> _INSTRUCTIONS FOR THE TASK_: Identify every line in the records below that contains the word "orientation", and reproduce each one.

> _EXTRACTED INFORMATION_:
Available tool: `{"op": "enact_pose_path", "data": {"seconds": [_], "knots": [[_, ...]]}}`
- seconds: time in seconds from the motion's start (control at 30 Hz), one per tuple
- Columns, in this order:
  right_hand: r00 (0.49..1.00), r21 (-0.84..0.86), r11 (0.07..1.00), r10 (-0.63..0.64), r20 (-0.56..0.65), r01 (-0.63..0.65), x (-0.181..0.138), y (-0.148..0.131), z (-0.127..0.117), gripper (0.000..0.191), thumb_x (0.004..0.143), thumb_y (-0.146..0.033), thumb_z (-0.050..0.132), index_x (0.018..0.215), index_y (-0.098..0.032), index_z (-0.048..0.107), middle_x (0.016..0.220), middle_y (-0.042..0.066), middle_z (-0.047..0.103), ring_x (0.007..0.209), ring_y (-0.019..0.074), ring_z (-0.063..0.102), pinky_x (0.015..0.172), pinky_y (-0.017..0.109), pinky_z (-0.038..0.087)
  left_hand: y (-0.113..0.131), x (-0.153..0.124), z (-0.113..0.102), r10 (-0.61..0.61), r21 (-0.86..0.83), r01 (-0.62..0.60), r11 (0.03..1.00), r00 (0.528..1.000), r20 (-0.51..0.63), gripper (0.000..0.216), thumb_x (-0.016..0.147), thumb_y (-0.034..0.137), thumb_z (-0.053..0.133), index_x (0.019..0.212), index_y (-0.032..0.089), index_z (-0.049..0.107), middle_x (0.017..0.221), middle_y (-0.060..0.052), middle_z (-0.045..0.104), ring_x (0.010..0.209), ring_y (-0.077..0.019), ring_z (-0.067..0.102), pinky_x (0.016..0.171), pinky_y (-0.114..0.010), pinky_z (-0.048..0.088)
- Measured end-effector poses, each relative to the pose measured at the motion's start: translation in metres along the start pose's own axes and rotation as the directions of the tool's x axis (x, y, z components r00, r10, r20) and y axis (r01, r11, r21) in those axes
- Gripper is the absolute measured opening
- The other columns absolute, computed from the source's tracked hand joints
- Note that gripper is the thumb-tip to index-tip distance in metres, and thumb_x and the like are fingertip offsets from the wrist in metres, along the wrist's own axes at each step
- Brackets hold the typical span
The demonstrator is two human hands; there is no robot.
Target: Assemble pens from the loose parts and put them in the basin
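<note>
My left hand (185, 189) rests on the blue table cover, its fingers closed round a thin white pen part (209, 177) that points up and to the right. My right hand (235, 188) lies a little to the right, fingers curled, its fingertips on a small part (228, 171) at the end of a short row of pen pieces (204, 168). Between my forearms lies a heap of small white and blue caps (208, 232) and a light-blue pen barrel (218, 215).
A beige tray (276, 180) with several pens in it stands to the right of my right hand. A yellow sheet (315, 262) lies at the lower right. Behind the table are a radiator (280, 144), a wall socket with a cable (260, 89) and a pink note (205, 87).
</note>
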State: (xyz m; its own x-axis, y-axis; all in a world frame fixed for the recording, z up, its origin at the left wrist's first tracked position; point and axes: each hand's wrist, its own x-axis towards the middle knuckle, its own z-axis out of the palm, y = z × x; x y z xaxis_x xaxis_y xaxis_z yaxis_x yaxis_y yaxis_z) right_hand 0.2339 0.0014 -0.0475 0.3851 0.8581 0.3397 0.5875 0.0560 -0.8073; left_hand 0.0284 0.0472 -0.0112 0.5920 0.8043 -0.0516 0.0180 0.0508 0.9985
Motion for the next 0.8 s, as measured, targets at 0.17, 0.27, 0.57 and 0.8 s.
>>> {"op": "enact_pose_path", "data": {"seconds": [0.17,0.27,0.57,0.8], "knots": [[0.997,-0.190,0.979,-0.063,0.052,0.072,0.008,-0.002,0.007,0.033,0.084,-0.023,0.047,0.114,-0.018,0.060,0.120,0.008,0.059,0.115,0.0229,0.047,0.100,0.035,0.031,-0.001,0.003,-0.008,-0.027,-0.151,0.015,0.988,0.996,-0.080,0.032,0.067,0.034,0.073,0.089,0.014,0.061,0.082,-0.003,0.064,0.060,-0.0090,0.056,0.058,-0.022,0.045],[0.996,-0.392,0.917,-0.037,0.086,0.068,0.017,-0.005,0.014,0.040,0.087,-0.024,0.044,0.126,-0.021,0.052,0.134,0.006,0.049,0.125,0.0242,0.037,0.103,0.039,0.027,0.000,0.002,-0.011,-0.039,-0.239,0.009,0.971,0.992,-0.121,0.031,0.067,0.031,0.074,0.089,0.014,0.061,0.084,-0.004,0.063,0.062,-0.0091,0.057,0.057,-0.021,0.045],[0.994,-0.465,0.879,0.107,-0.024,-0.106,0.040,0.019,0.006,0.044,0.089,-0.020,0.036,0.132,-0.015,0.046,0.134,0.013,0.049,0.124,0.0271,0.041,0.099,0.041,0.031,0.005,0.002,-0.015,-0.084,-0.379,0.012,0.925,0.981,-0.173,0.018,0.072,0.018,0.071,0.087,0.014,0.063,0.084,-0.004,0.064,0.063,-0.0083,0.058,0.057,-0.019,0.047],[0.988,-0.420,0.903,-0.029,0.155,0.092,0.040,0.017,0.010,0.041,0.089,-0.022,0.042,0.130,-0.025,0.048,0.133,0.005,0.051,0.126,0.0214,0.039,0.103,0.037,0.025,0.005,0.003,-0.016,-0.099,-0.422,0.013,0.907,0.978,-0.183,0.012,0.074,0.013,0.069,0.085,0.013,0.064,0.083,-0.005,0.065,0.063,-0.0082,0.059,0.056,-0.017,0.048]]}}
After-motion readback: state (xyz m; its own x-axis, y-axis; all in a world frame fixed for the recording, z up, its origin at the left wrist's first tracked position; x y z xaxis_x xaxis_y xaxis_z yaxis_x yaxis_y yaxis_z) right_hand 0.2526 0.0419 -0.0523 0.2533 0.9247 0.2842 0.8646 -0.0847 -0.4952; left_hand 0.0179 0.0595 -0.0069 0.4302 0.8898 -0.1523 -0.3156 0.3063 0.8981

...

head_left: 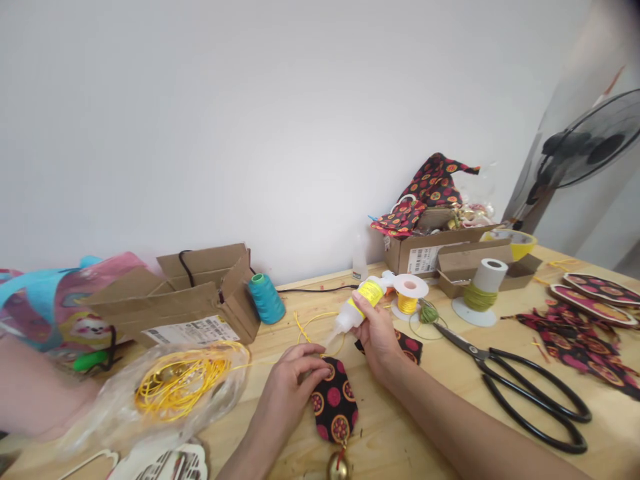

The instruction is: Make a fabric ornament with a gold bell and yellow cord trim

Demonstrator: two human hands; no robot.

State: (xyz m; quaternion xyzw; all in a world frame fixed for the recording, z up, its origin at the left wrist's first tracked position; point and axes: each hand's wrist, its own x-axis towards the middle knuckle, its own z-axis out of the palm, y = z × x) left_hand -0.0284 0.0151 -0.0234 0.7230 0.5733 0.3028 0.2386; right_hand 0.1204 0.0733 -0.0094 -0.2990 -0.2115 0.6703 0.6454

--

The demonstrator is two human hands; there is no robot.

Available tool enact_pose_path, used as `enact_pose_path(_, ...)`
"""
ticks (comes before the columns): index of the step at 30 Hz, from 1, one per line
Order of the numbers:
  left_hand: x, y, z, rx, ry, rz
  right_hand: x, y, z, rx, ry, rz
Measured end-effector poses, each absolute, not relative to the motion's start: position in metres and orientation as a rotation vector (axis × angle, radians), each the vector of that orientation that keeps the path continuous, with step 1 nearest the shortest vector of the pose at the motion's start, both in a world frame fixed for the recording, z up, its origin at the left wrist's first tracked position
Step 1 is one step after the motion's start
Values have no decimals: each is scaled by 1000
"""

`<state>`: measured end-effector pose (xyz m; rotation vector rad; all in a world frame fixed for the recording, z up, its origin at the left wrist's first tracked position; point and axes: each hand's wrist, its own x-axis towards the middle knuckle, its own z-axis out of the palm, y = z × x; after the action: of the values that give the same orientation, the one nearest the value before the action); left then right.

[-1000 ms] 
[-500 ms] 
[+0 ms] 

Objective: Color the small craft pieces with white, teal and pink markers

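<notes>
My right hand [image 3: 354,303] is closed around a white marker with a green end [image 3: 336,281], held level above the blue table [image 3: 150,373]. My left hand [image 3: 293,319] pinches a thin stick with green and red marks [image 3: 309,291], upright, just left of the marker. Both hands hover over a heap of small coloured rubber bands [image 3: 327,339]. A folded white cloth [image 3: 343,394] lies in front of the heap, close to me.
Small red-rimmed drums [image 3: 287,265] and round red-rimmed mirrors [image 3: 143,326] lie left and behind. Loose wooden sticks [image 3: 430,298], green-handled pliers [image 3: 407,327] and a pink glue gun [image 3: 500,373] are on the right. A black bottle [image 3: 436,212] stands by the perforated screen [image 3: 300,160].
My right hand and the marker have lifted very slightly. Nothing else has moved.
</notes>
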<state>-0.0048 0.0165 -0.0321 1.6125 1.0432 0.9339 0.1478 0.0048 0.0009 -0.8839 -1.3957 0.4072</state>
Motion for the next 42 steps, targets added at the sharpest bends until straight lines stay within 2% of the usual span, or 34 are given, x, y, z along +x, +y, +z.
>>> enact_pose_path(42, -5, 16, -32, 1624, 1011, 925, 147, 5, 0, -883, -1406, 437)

> _ANSWER BOX_:
Measured end-effector poses, each absolute, not relative to the motion's start: position in metres and orientation as a rotation vector (axis × angle, radians), each the vector of that orientation that keeps the path continuous, with step 1 nearest the shortest vector of the pose at the motion's start, both in a world frame fixed for the recording, z up, its origin at the left wrist's first tracked position
`<state>`: measured end-effector pose (xyz m; rotation vector rad; all in a world frame fixed for the recording, z up, its origin at the left wrist's first tracked position; point and axes: each hand's wrist, its own x-axis towards the middle knuckle, its own z-axis out of the palm, y = z × x; after the action: of the values that give the same orientation, the one nearest the value before the action); left then right.

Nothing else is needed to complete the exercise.